1 - Worth 3X to conference inventory Clemson, Florida State, ND

2 - Worth 1.5X to conference inventory Miami, UNC, VT, GT, Louisville

3 - Pays for themselves NC State, Syracuse, Pitt

4 - Slight drain perhaps .75X Virginia, Wake Forest, BC

5 - Huge drain zero value Duke

I think the fastest way for the ACC to get to $40-42 million per school is to have Duke, UVa, WF, and BC stop playing conference football. That would leave Syracuse, Pitt, VT, UNC, NC State, Clemson, Louisville, GT, FSU, and Miami and the conferences football programs. The other four could opt out of the image or employment payments that are down the road in football and perhaps partner with Army and Navy to account for 5 games. WF and NC State and Duke/UVa and UNC will still play - just not for conference standings. Finding who wants to drop back on football is the key thing I think.

Perhaps the ACC should institute minimum spending and attendance numbers for football. No full football member shall average less than 30,000 fans - else they have to drop to non-football status. Eventually raise that to 40,000.

https://accfootballrx.blogspot.com/2020/...nimum.html

What Duke spends on Football is irrelevant. How many sit in the stands is irrelevant.
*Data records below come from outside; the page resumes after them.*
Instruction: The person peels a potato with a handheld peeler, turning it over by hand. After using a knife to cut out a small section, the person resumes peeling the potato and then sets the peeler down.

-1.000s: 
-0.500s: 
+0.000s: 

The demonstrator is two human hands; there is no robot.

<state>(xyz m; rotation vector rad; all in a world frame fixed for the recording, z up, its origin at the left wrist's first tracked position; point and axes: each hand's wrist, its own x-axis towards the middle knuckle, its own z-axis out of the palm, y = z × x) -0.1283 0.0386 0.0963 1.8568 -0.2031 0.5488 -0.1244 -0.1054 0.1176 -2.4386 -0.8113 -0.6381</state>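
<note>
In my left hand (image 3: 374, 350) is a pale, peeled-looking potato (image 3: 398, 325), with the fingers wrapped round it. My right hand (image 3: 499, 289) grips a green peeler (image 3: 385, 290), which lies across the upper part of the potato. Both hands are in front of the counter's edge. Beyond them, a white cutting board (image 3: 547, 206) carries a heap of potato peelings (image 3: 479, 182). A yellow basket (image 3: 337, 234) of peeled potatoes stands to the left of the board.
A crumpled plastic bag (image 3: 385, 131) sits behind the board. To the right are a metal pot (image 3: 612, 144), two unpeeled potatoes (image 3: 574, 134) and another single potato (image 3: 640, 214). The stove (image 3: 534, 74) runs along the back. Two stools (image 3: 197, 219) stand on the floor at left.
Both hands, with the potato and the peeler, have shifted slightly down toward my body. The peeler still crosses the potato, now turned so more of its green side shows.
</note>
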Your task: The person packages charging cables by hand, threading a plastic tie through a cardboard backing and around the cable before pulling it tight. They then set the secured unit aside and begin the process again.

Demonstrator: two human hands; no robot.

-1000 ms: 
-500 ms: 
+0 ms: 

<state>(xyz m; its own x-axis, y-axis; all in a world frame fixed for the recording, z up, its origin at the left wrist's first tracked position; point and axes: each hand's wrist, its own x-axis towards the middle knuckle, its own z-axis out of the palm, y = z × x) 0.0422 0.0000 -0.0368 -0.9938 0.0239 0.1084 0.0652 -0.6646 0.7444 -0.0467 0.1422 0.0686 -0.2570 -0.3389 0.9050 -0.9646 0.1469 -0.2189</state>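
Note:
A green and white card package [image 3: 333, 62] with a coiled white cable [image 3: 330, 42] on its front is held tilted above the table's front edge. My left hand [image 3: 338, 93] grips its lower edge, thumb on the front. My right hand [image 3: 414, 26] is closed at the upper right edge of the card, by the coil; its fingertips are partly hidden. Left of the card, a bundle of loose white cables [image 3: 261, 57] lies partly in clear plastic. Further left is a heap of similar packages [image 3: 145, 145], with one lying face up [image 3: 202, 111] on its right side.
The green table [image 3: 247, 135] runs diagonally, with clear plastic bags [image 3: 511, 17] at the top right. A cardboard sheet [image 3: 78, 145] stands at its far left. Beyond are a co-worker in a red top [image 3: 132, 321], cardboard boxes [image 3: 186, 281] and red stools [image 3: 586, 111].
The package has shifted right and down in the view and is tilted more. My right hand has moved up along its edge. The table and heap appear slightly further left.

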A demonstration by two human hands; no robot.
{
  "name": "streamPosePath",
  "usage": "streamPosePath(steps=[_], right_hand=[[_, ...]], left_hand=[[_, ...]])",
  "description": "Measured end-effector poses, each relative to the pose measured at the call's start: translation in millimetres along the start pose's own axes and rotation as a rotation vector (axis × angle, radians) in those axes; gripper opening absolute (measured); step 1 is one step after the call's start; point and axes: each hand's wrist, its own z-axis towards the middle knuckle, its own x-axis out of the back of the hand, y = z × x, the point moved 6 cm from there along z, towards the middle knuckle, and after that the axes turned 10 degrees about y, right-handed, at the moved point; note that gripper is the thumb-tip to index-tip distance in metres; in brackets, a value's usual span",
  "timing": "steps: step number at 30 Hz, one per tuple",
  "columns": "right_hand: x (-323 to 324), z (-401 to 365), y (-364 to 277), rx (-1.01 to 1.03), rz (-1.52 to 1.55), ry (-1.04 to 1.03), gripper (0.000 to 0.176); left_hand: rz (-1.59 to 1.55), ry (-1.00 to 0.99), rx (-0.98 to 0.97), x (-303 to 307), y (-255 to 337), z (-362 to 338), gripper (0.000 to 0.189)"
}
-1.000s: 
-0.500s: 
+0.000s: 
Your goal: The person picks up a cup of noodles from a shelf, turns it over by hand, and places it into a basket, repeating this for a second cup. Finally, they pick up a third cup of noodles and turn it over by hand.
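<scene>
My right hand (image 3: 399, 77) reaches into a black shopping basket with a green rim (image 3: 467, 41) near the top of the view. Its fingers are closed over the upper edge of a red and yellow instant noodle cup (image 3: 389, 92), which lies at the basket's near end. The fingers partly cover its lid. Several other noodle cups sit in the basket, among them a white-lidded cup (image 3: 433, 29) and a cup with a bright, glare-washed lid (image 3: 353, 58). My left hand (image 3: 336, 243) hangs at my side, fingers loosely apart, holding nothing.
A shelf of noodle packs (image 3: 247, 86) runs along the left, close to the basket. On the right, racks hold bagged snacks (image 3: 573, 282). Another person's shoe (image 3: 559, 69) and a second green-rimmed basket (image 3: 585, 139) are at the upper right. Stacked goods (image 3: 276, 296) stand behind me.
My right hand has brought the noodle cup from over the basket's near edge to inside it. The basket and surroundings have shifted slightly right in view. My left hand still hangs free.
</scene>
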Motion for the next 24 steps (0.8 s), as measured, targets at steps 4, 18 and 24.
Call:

Within the cozy confines of the greater Research Triangle area there are only 2,000,000 people with an easy in and out drive time to a sporting event. NC State has about 420,000 football seats to sell and about 360,000 basketball tickets to sell. Carolina has 300,000 football tickets and 400,000 basketball tickets to sell. Duke sells about 165,000 basketball tickets and has 250,000 football tickets to sell. (Remember Duke and UNC tend to play just 6 home games a year). That nearly a million football tickets for sale and over 900,000 basketball tickets to sell.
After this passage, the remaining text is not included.